Clips AI

open_source

Clips AI is a free, open-source Python library that automatically converts long-form videos into short clips using transcript analysis and dynamically reframes aspect ratios for social media.

Coding & Development

Video Editors

Short Form Video Tools

About

Clips AI is an open-source Python library built for developers who need to automate the repurposing of long-form video content into shorter, shareable clips. With just a few lines of code, it handles the full pipeline: transcription, clip detection, and intelligent video resizing. The library uses WhisperX — an enhanced wrapper around OpenAI Whisper — to transcribe audio and detect precise word-level timestamps. Its ClipFinder algorithm then analyzes the transcript to identify the most compelling segments, outputting start and end times for each clip. This approach is optimized for audio-centric, narrative-driven content such as podcasts, interviews, speeches, and sermons. For resizing, Clips AI integrates with Pyannote for speaker diarization, enabling it to dynamically reframe the video to focus on whoever is currently speaking. This makes it straightforward to convert horizontal (16:9) video into vertical (9:16) format suitable for TikTok, Instagram Reels, or YouTube Shorts. Clips AI is designed for developers and engineers looking to build video repurposing pipelines or content automation tools. It is available on GitHub, installable via pip, and free to use under an open-source license. The library requires Python, ffmpeg, and libmagic as system dependencies.

Key Features

Transcript-Based Clip Detection: Analyzes video transcripts using WhisperX to automatically identify and extract the most meaningful segments, outputting precise start and end timestamps.
Dynamic Speaker Reframing: Uses Pyannote speaker diarization to intelligently reframe video around the active speaker when converting aspect ratios (e.g., 16:9 to 9:16).
Aspect Ratio Conversion: Resizes video to any target aspect ratio, making it easy to prepare content for vertical social media formats like TikTok, Reels, and Shorts.
Simple Python API: Provides a clean, minimal API installable via pip — clip finding and resizing can each be accomplished in just a few lines of code.
WhisperX Transcription Integration: Leverages WhisperX for high-accuracy transcription with word-level timestamps, which powers the clipping algorithm.

Use Cases

Automatically repurpose full podcast episodes into short highlight clips for distribution on YouTube Shorts, TikTok, or Instagram Reels.
Build an automated video processing pipeline that transcribes, clips, and resizes interview footage with minimal human intervention.
Convert conference talk recordings or keynote speeches into bite-sized clips for social media marketing.
Reframe existing 16:9 YouTube content into 9:16 vertical videos for mobile-first platforms without manual editing.
Integrate into a content automation SaaS product to offer AI-powered video clipping as a feature for creators.

Pros

Fully Open Source: Available on GitHub with no licensing cost, making it accessible for individual developers and teams building automated video pipelines.
Minimal Code Required: The entire clip detection and resizing workflow can be implemented in under 10 lines of Python, lowering the barrier to automation.
Smart Speaker-Aware Reframing: Automatically tracks and centers the active speaker during resizing, producing professional-looking vertical video without manual editing.

Cons

Developer-Only Tool: Requires Python knowledge and manual environment setup (pip, ffmpeg, libmagic); there is no graphical or no-code interface.
Dependency Complexity: Relies on multiple external dependencies including WhisperX, Pyannote, ffmpeg, and libmagic, which can make installation and version management cumbersome.
Narrative Video Focus: The transcript-driven clipping algorithm is optimized for speech-heavy content and may underperform on music videos, sports, or other non-narrative formats.

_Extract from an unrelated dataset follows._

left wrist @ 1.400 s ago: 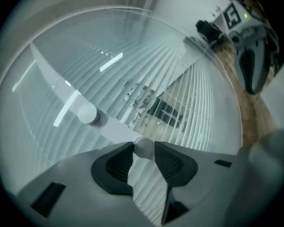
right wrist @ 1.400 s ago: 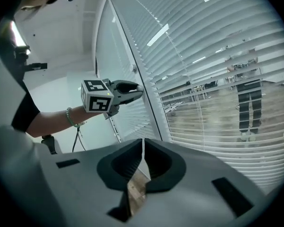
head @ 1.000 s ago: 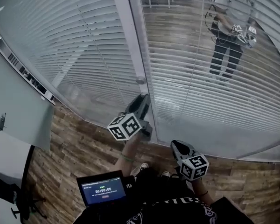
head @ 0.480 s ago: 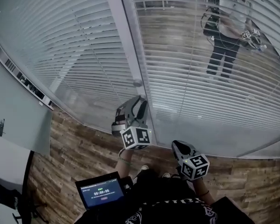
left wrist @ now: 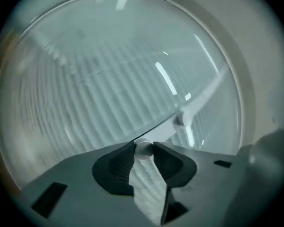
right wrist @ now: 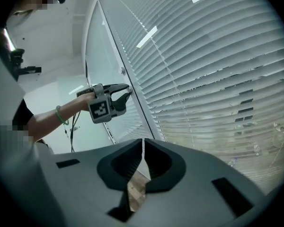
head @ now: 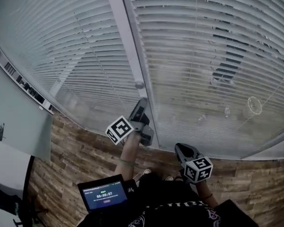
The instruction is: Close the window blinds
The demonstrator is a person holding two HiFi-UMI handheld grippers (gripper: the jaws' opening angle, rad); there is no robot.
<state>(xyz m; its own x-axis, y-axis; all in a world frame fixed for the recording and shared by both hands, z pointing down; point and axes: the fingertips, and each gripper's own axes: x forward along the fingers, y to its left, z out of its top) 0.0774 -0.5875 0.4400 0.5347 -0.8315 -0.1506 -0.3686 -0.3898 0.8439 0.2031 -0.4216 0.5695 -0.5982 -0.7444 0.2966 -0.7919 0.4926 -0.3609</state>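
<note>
the left gripper (head: 142, 103) is pinching a small round knob (left wrist: 143, 150) at the upright frame post (head: 128, 37), with the blinds (head: 203, 41) lying in the panes on either side. the right gripper (right wrist: 142, 144) is hanging back lower, jaws together on nothing, so the turning is likely falling to the left.

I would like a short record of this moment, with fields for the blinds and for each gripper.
window: blinds tilted almost shut, a dim view through remains
left: left gripper shut on small round knob by the window post
right: right gripper shut, empty, near the person's body, apart from the window
task: seemingly not finished
</note>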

Frequently Asked Questions

Clips AI is designed for audio-centric, narrative-based videos such as podcasts, interviews, speeches, and sermons, where transcript analysis can identify meaningful segments.

Yes, Clips AI is fully open source and free to use. It is installable via pip and hosted on GitHub.

Yes, video resizing requires a free Hugging Face access token to use Pyannote for speaker diarization. You will not be charged for using Pyannote.

Clips AI supports conversion to any target aspect ratio. A common use case is converting 16:9 horizontal video to 9:16 vertical format for social media platforms.

The ClipFinder algorithm analyzes the video's transcript — generated by WhisperX — to identify naturally coherent segments and determine optimal clip boundaries.